Salvini parrebbe sentirsi a casa dopo la lunga odissea in meridione. Sardegna, Basilicata e Abruzzo sono regioni che il leader leghista ha battuto da cima a fondo nonostante i risultati elettorali da quelle parti risultino inabissati rispetto a quelli del 2019. Si tratta dunque della prima occasione pubblica di questa portata dopo tanto tempo, anche se ormai è finita l’epoca dei raduni sotto il Duomo, i baci al rosario e via dicendo.

Stiamo parlando di un uomo politico che è stato per quasi vent’anni in consiglio comunale nel capoluogo meneghino, tanto da essere addirittura salutato come avversario leale da Pisapia quando una volta eletto segretario della Lega, si dimise dal proprio incarico di consigliere comunale. Un palcoscenico, quello di Milano che Salvini conosce bene, ma dove al tempo stesso da un po’ di anni è considerato un papa straniero. Già durante le regionali a Brescia e Bergamo la Lega ha vinto con una Lega del territorio, mentre per quanto riguarda Milano, i candidati eletti in regione sono stati i più scettici sui fasti salviniani. La questione è allora la seguente. Salvini, nonostante questo suo ritorno in grande stile, è rimasto solo sotto la Madonnina?

La presentazione-show di Salvini

La sala è gremita di persone, e i ricordi di Berlusconi vengono miscelati abilmente con sermoni filo-repubblicani e pacifisti, con posizioni anticinesi, ma pragmaticamente (o presunte tali) non sinofobiche, anti greenwashing condite con la più tradizionale delle crociate anti-islamiche ed euroscettiche. Si ricrea dunque l’arco programmatico su cui si sorregge l’architettura politica della Lega, almeno sulla carta in continuità con l’antica Lega Nord. Insomma, nonostante tutto, Salvini riesce a strappare numerosi applausi dal pubblico, dal quale però sarebbe difficile aspettarsi qualcosa di diverso essendo composto per lo più da suoi sostenitori. Il successo dell’evento, comunque, non era affatto scontato.

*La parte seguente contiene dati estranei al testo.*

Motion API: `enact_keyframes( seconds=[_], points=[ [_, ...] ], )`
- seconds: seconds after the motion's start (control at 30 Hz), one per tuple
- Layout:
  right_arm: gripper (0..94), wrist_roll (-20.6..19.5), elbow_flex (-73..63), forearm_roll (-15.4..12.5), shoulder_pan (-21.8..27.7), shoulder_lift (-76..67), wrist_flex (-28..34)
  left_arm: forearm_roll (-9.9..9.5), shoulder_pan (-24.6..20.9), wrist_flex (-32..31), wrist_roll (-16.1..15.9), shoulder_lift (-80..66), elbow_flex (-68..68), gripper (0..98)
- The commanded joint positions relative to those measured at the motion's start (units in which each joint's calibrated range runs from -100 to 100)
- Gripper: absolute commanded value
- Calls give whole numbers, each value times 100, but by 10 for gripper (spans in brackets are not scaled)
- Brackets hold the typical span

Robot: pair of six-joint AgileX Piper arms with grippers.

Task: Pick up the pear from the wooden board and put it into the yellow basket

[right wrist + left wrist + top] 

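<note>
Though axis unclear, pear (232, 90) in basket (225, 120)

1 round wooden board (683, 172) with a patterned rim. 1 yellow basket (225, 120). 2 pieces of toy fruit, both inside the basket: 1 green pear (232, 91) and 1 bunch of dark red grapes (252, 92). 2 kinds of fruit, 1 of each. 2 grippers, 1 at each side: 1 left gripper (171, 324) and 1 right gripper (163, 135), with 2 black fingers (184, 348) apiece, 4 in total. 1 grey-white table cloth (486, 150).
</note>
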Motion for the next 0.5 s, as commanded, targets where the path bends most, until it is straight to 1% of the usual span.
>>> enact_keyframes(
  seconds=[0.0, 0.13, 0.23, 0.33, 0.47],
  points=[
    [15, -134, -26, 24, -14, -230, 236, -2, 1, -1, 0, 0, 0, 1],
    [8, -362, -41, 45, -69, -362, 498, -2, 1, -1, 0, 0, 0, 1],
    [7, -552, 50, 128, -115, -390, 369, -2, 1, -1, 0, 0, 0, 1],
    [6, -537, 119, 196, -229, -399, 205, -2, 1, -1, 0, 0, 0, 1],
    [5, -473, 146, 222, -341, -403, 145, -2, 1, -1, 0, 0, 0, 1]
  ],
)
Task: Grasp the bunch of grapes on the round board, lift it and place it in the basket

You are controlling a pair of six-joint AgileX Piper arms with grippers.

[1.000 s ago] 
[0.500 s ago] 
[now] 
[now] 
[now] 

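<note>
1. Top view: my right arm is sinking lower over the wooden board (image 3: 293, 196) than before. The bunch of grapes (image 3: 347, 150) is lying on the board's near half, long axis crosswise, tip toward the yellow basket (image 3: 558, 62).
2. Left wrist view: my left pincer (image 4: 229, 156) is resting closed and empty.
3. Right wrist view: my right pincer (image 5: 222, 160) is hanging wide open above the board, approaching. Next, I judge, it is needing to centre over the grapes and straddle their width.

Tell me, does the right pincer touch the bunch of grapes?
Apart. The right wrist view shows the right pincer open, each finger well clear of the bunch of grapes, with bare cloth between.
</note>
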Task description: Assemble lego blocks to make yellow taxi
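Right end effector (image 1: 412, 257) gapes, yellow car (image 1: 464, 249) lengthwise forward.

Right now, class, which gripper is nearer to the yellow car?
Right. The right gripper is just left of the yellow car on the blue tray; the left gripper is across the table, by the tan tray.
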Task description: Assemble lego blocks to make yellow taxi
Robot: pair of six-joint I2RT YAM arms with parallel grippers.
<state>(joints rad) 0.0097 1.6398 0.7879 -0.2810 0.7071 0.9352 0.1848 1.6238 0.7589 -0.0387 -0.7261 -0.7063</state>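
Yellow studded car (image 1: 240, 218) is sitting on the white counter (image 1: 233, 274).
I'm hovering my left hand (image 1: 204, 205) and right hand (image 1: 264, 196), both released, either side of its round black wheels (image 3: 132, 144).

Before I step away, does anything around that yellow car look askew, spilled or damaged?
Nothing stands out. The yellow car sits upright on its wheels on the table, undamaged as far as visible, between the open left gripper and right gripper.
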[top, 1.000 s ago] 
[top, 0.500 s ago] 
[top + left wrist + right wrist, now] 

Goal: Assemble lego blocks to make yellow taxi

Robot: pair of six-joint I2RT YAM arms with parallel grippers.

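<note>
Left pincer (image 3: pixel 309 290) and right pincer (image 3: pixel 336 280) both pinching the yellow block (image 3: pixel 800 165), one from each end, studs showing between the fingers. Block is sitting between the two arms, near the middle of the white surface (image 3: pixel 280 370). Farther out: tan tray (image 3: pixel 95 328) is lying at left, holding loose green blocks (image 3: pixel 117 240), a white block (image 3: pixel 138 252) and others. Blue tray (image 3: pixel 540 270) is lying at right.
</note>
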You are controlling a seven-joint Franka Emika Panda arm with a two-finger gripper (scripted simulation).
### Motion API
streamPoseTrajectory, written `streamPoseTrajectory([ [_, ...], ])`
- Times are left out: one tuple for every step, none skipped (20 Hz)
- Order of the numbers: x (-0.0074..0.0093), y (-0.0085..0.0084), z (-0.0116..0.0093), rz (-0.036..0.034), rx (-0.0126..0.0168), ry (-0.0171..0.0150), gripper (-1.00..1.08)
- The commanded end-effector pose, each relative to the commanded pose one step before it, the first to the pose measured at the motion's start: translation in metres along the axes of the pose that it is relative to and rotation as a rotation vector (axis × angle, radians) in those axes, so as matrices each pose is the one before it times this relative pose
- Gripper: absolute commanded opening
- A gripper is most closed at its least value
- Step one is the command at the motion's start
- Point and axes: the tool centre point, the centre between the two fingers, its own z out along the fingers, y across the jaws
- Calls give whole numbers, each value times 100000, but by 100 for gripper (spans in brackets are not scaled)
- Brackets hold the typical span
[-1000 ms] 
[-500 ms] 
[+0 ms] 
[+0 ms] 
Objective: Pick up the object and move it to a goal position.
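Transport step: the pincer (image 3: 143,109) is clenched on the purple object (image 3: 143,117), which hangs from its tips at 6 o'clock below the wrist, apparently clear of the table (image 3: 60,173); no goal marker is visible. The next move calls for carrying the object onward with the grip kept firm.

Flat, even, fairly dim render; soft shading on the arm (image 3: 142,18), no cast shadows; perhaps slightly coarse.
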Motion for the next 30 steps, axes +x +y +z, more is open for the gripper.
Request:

Ad un tratto, però, senza che il monologo dell’autore di “Controvento” venga interrotto (per altro, affatto moderato da Giovanni Sallusti) il vecchio cowboy della bassa Padania con gli aviator a specchio che avevamo lasciato poco fa in posa di John Wayne alza la voce nell’inveire contro uno degli ospiti delle prime file, gridando parole poco comprensibili, ma tra le quali si distingue nettamente quella di “terun”. E qualcuno, in fin dei conti, può pensare che nulla è mai cambiato. Nemmeno in quella fase storica in cui la Lega si fa primo sponsor politico del Ponte sullo Stretto.